I brought up the daytrading to make a point, in that sometimes choices are made for psychological benefit, which in turn leads to overall bottom line benefit. Perhaps, given the variability of relative volatility on an intraday time frame in the markets I trade, scaling allows me to make better judgements on my next trade, or helps to prevent me from chasing moves that I've already missed. You might counter that these are just mental "deficiencies" that don't warrant a reduction in profit potential -- which would also be my counter to your reason for not daytrading, in that trying to catch intraday fluctuations clouds the judgement of the bigger picture. Same reasoning really.
That is part of it, yes. It can appear to be slow and boring (especially on a day like today), but it once again makes sense, and you [the trader] will find yourself being carried to greater profits by professional organizations and institutions with a lot more dough, a lot more information and a lot more clout. Regards, JJ
Dunno about that one, they say the most vicious short-term spikes occur in bear markets, and vice versa for bull markets. It just might be the opposite that is true. For intraday time-frame, choosing setups with maximum velocity/minimal duration takes precedence over total ticks -- jmo.
Wrong.

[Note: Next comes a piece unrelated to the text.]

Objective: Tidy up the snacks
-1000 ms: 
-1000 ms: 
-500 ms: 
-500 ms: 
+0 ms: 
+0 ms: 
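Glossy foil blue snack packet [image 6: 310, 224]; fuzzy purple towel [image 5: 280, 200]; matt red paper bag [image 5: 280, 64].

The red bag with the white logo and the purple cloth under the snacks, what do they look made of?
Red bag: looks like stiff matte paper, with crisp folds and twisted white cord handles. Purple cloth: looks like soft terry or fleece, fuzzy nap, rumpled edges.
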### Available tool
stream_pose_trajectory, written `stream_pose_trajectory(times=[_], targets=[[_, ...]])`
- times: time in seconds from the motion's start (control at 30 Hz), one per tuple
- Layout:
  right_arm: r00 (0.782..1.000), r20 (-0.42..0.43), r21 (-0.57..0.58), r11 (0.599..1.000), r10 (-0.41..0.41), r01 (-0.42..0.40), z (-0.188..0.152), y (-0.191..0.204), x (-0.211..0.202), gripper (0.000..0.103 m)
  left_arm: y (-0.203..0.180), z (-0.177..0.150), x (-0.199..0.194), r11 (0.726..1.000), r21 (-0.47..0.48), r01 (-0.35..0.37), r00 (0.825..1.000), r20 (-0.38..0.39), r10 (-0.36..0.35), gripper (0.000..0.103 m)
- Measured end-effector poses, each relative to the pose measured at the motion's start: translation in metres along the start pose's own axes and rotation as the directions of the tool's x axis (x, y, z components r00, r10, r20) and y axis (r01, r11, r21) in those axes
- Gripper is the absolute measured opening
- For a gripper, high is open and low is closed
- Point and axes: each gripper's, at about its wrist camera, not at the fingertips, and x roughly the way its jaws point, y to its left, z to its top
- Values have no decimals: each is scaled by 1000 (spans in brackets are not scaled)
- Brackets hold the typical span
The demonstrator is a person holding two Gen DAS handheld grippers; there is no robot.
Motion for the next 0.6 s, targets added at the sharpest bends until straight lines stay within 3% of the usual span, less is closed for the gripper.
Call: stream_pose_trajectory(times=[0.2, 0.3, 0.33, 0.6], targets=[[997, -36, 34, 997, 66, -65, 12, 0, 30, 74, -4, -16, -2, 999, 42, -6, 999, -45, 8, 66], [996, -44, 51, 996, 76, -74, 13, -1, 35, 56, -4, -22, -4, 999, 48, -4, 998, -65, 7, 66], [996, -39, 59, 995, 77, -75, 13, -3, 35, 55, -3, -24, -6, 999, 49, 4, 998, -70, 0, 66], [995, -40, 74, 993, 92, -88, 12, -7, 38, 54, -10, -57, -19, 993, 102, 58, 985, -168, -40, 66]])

Or else you don't understand the definition of optimal. In my past corporate career I worked on some of the largest optimization problems that existed. Reaching an optimal solution is theoretically possible but rarely achieved in the real world. A computer can crunch numbers for hours as it iterates towards the optimal solution. Typically, near optimal solutions can be achieved in much shorter periods of computer time by using some tolerance that when reached causes the iterative process to terminate and the sub-optimal solution is deemed as "optimal". Bottom line is you, as a human, cannot know (or find) the optimal solution to any trade as there are too many variables in the solution space to model. Another deficiency in your thinking is that if your trade doesn't hit your "supposed" optimal exit then you risk taking a loss, or having to choose to redefine your exit point, resulting is smaller profits than you initially set. Scaling in/out can exceed such results in many cases.
First, let me say that I when mentioned that I was making money in my portfolio as I typed, I was initiating some levity and mild prodding. It was meant harmlessly as humor. Now to the above point. I was open minded during the time I was learning to trade in the eighties. For the most part, I am now extremely closed minded in my trading approach. I know what works and what doesn't. Trading is not rocket science and there is nothing tremendously new in trading ever except the technology is more advanced ie electronic exchanges etc. The reason I can be closed minded about trading is that trading is simply human behavior which is reflected in technicals and it repeats over and over and over. Human behavior/nature never changes and so I need not change my approach ever. With regard to your scaling out, you would be more successful without it by defining where to exit the entire position. Good trading you!
There is no such thing as a superior trading method, only superior traders using a method which works best for them. End of story....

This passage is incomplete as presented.